■ EXERCISE REQUIREMENTS ■
Output a verbatim copy of the data, cut off after the line that contains "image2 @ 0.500".

(Records from a data source)

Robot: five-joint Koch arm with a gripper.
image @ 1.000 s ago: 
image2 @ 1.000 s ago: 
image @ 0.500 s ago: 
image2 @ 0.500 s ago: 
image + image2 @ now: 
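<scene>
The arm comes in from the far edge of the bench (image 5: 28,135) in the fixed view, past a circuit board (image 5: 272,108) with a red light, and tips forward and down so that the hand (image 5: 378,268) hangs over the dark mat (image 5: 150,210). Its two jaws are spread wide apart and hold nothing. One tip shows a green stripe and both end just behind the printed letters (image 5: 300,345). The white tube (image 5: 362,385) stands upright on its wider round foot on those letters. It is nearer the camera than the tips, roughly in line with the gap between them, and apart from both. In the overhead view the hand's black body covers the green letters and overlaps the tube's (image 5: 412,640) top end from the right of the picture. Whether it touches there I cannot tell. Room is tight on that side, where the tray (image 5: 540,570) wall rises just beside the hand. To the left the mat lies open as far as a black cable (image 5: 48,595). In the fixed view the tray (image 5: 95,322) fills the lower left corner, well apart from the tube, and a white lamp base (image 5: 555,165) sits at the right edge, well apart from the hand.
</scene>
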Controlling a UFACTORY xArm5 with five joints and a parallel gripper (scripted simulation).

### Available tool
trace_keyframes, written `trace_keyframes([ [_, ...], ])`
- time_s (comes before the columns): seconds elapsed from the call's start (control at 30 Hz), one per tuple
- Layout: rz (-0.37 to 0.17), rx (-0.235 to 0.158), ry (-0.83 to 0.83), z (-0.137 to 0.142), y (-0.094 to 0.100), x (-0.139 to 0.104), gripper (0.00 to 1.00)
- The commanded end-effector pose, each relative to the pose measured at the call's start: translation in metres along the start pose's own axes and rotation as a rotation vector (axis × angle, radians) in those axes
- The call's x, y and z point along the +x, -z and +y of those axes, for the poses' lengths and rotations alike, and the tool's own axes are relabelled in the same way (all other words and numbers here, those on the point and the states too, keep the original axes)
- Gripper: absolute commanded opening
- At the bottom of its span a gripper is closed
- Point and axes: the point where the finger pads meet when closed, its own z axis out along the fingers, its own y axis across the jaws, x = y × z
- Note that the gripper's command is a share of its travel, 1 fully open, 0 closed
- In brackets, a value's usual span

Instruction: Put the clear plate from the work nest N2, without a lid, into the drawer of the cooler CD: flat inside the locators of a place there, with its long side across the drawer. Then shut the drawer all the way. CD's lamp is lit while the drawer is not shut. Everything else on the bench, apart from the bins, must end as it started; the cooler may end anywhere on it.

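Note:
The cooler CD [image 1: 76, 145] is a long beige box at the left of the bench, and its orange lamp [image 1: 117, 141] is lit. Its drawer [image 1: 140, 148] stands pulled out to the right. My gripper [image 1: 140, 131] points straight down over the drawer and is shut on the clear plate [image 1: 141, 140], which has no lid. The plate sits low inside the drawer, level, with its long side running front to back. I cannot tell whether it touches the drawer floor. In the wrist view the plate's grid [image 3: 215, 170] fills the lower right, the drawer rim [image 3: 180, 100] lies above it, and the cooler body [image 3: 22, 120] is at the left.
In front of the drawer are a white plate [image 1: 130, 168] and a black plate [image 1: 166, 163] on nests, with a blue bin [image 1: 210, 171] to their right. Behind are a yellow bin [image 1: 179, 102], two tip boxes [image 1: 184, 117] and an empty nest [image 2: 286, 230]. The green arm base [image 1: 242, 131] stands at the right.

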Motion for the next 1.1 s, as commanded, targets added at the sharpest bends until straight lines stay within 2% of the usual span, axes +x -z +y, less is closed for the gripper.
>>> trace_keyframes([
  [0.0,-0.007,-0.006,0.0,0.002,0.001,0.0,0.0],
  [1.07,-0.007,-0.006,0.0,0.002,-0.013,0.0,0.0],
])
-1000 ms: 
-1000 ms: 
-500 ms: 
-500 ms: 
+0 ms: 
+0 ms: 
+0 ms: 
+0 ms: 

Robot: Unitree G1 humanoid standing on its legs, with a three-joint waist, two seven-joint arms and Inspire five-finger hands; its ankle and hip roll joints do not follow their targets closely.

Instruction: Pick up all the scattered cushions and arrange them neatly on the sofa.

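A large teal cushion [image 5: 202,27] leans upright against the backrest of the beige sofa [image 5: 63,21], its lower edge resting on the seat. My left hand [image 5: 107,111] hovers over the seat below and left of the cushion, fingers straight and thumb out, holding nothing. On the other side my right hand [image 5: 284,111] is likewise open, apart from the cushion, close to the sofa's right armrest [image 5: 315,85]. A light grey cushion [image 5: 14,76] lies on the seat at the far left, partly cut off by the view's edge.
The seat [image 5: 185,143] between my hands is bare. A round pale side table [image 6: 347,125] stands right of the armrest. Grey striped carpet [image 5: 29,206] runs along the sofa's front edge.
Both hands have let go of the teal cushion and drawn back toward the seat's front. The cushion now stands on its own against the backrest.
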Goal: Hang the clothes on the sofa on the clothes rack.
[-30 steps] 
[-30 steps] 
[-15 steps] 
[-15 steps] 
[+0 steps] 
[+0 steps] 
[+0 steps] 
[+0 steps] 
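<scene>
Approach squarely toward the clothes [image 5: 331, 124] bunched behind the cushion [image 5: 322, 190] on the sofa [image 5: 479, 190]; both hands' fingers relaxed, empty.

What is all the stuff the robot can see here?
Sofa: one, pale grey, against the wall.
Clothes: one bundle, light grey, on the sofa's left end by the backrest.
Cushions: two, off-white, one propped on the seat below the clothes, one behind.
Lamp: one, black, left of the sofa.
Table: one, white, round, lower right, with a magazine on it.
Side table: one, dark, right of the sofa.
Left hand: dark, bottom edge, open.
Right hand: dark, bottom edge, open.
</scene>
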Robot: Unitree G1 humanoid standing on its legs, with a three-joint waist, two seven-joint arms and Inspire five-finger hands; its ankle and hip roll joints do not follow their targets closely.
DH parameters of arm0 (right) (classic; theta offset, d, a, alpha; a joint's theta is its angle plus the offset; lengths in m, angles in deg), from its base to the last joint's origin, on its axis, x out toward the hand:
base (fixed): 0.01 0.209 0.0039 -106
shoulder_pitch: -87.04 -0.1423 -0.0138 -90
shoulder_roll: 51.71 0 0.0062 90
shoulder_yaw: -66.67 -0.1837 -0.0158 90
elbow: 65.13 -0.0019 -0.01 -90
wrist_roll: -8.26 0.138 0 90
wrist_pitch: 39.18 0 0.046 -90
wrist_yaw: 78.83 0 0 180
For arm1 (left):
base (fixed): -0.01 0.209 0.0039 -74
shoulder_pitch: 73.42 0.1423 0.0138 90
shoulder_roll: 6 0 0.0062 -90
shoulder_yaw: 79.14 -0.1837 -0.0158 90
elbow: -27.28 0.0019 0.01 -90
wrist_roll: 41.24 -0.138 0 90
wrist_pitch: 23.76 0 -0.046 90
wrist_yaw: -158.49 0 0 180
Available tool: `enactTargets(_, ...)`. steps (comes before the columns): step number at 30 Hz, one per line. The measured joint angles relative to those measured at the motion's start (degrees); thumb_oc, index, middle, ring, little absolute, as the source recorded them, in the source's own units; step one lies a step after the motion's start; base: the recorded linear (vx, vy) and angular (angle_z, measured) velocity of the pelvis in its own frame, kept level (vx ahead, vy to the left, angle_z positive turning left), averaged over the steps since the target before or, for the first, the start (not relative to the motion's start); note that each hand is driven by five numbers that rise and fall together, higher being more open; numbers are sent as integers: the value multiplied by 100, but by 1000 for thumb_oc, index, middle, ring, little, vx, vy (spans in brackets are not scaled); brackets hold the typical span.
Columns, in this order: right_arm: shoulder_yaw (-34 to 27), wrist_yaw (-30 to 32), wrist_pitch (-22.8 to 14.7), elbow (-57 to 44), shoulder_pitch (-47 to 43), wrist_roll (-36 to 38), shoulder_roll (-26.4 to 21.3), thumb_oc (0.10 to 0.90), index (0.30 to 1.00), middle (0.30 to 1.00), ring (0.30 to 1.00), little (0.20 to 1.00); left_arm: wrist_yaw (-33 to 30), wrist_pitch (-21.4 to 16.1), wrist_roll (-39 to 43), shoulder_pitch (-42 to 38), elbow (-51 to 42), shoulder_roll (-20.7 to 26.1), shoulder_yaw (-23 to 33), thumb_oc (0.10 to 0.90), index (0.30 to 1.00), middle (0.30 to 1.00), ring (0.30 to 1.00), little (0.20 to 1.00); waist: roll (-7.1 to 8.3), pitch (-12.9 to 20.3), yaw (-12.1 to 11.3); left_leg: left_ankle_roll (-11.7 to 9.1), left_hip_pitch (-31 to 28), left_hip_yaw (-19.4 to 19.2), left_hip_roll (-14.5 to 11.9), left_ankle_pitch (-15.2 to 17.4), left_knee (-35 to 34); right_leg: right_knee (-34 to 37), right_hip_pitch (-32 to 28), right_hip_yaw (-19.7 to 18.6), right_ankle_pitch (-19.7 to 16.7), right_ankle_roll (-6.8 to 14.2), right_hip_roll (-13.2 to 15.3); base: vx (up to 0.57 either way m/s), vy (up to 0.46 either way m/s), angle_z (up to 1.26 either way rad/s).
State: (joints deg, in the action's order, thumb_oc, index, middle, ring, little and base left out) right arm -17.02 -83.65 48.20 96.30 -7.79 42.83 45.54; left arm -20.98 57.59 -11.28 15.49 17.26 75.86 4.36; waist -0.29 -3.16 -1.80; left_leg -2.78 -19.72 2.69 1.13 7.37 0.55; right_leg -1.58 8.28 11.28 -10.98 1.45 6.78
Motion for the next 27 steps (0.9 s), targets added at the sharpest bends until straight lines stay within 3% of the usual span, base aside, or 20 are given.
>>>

■ YOUR SOLUTION ■
Robot: five-joint Koch arm with a gripper.
image @ 1.000 s ago: 
image2 @ 1.000 s ago: 
image @ 0.500 s ago: 
image2 @ 0.500 s ago: 

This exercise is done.